- Conference: Middle Atlantic States Collegiate Athletic Conference
- Southern
- Record: 5–14 (2–8 MASCAC)
- Head coach: Ralph Chase (2nd season);
- Home arena: Curtis Hall Gym

= 1947–48 Drexel Dragons men's basketball team =

American college basketball season

The 1947–48 Drexel Dragons men's basketball team represented Drexel Institute of Technology during the 1947–48 men's basketball season.
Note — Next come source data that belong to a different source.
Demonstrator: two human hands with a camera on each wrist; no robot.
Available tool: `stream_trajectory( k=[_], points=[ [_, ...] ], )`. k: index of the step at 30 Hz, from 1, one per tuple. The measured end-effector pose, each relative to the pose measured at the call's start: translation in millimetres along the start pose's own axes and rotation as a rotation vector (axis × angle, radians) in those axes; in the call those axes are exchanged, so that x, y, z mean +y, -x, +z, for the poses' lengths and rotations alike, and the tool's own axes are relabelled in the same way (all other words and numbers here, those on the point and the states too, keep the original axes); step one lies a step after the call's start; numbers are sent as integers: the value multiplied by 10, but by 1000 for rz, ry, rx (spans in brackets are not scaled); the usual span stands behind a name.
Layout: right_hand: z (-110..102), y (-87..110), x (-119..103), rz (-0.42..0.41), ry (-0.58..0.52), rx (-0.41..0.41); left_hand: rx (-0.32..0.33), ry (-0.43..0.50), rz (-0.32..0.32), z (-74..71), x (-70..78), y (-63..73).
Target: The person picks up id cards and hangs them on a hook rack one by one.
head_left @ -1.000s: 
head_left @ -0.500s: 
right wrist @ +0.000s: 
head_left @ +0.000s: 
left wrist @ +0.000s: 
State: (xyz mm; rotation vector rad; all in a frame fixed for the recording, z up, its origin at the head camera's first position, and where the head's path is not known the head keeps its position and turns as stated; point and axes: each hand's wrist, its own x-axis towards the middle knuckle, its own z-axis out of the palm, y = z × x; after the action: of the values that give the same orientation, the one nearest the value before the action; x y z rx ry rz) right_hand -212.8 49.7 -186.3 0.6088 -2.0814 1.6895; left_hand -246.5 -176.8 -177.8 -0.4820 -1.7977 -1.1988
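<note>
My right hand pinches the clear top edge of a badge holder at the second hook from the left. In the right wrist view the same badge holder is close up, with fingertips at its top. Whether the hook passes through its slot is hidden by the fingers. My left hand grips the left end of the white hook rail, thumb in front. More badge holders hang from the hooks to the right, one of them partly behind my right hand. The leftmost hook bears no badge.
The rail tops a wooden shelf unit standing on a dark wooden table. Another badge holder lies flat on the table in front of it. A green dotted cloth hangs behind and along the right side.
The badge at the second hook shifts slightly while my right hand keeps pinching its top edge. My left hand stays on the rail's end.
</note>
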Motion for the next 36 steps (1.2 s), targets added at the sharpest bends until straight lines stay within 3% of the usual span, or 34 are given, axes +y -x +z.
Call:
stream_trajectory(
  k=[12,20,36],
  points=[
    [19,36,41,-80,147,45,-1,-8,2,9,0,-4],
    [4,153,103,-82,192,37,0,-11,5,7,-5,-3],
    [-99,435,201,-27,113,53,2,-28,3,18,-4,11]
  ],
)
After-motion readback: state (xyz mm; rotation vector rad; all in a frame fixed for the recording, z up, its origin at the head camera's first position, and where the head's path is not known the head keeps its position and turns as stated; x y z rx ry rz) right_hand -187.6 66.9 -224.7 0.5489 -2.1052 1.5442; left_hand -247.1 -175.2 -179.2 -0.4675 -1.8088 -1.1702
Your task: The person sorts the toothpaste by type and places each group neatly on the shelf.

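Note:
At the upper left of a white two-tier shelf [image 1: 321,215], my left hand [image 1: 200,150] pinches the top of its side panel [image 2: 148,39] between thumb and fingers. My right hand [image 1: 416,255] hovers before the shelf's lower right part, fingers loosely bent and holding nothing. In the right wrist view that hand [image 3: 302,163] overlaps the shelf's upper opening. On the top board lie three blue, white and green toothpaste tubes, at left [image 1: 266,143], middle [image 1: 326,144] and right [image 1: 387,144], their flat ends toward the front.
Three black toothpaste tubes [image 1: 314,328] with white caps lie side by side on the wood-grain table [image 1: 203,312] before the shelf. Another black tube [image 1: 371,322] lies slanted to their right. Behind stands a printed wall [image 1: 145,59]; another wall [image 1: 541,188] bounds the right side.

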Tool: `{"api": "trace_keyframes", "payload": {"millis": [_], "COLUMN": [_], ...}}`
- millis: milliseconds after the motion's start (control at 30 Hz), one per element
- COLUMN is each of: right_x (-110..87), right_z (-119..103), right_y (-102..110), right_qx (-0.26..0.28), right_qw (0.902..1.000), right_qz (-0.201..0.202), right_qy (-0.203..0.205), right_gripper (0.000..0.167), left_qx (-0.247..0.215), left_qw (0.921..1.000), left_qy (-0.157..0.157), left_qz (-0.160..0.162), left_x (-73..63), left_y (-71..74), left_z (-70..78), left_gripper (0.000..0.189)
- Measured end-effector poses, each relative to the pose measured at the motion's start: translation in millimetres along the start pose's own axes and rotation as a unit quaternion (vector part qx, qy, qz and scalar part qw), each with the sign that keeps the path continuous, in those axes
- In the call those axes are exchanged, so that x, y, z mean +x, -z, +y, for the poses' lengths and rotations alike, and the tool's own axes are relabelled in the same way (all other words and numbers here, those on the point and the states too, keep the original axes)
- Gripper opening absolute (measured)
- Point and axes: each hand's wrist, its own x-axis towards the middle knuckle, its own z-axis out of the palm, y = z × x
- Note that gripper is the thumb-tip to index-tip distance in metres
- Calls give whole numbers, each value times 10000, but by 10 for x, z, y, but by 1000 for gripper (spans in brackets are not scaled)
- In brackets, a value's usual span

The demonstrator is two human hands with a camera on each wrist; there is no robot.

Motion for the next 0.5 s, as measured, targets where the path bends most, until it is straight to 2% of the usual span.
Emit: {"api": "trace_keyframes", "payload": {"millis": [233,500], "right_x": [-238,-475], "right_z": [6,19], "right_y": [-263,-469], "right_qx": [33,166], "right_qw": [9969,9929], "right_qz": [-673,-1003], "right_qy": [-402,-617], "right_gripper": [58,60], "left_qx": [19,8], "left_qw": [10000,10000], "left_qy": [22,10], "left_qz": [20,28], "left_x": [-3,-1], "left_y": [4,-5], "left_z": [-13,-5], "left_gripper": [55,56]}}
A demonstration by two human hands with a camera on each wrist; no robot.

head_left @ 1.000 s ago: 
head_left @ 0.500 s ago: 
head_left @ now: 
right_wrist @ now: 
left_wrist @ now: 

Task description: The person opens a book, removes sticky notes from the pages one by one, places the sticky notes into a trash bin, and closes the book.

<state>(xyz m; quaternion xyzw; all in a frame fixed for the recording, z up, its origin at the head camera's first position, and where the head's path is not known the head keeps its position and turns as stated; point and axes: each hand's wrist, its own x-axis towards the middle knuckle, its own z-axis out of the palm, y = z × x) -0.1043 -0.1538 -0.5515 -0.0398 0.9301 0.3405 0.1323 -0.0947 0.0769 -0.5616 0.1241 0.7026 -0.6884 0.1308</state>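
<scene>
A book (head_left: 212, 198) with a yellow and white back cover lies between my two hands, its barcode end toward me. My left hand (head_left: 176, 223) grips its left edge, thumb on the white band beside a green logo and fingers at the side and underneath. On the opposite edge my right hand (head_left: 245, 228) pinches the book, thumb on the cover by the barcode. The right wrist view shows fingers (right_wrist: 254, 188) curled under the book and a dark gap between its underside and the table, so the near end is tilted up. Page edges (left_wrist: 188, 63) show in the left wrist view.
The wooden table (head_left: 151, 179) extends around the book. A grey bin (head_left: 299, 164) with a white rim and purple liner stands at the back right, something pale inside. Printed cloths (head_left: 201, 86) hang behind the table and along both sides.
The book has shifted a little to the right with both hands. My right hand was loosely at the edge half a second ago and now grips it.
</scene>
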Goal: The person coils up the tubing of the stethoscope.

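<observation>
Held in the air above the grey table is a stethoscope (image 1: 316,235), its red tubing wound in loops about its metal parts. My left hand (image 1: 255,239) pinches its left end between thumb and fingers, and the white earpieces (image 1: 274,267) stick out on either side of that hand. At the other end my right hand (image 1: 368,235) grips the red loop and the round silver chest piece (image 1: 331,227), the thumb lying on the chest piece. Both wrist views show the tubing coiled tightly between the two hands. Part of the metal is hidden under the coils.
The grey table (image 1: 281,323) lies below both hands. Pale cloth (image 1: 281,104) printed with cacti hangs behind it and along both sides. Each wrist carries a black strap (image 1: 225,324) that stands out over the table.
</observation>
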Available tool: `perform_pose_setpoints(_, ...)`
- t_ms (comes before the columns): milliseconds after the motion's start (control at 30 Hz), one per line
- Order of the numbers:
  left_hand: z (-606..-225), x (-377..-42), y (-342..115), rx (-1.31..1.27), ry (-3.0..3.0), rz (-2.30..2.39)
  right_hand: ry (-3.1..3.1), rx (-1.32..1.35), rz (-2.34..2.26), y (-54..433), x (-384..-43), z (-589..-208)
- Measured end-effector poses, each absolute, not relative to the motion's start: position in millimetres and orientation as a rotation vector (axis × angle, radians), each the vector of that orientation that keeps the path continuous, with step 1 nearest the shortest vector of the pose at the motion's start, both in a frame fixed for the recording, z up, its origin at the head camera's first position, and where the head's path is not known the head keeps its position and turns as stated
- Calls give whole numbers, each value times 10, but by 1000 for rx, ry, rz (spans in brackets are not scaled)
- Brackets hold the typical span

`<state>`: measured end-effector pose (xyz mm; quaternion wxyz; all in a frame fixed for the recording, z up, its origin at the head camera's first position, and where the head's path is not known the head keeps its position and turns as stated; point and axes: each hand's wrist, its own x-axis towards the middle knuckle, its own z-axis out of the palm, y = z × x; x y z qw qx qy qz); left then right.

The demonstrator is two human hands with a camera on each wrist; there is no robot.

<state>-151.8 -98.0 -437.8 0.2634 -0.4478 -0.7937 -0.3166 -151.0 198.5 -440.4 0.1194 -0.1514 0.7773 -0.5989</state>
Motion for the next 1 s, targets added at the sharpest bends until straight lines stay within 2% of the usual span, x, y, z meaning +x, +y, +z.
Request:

The Dragons, led by 2nd year head coach Ralph Chase, played their home games at Curtis Hall Gym and were members of the Southern division of the Middle Atlantic States Collegiate Athletic Conference (MASCAC).

==Schedule==

| Date time, TV | Rank^{#} | Opponent^{#} | Result | Record | High points | High rebounds | High assists | Site (attendance) city, state |
Regular season
| January 7, 1948 |  | Delaware | W 57–55 | 1–0 (1–0) | 12 – DiStephano | – | – | Curtis Hall Gym Philadelphia, PA |
| January 1948* |  | Lincoln | L 46–49 ^{OT} | 1–1 | 19 – Schwab | – | – |  |
| January 14, 1948 |  | Haverford | W 66–54 | 2–1 (2–0) | 21 – Schwab | – | – | Curtis Hall Gym Philadelphia, PA |
| January 17, 1948 |  | at Swarthmore | L 42–67 | 2–2 (2–1) | 16 – Savchak | – | – |  |
| Unknown |  | Drexel Alumni | W 63–46 | 3–2 | – | – | – | Curtis Hall Gym Philadelphia, PA |
| January 24, 1948 |  | at Pennsylvania Military College | L 44–66 | 3–3 (2–2) | 13 – Morrisson | – | – | Chester, PA |
| January 28, 1948* |  | Stevens Tech | L 40–46 | 3–4 | 11 – Schwab | – | – |  |
| January 31, 1948* |  | at Johns Hopkins | L 45–50 | 3–5 | 12 – Schwab | – | – |  |
| February 4, 1948 |  | Ursinus | L 44–59 | 3–6 (2–3) | – | – | – |  |
| February 7, 1948* |  | Brooklyn Polytech | L 55–60 | 3–7 | 15 – Schwab | – | – | Curtis Hall Gym Philadelphia, PA |
| February 9, 1948* |  | Philadelphia Textile | W 81–54 | 4–7 | 18 – Schwab | – | – | Curtis Hall Gym Philadelphia, PA |
| February 11, 1948 |  | at Delaware | L 45–65 | 4–8 (2–4) | – | – | – | Newark, DE |
| February 14, 1948* |  | Franklin & Marshall | L 66–67 | 4–9 | 19 – Schwab | – | – | Curtis Hall Gym Philadelphia, PA |
| February 17, 1948* |  | vs. Lehigh | W 54–53 | 5–9 | 19 – Schwab | – | – | Convention Hall Philadelphia, PA |
| February 21, 1948 |  | at Haverford | L 52–63 | 5–10 (2–5) | 15 – Breder | – | – | Ryan Gym Haverford, PA |
| February 25, 1948 |  | Swarthmore | L 42–48 | 5–11 (2–6) | – | – | – | Curtis Hall Gym Philadelphia, PA |
| February 28, 1948* |  | at Moravian | L 37–86 | 5–12 | – | – | – | Liberty HS (PA) Bethlehem, PA |
| March 3, 1948 |  | Pennsylvania Military College | L 63–86 | 5–13 (2–7) | 16 – Schwab | – | – | Curtis Hall Gym Philadelphia, PA |
| March 6, 1948 |  | Ursinus | L 47–62 | 5–14 (2–8) | – | – | – |  |
*Non-conference game. ^{#}Rankings from AP. (#) Tournament seedings in parentheses. All times are in Eastern Time.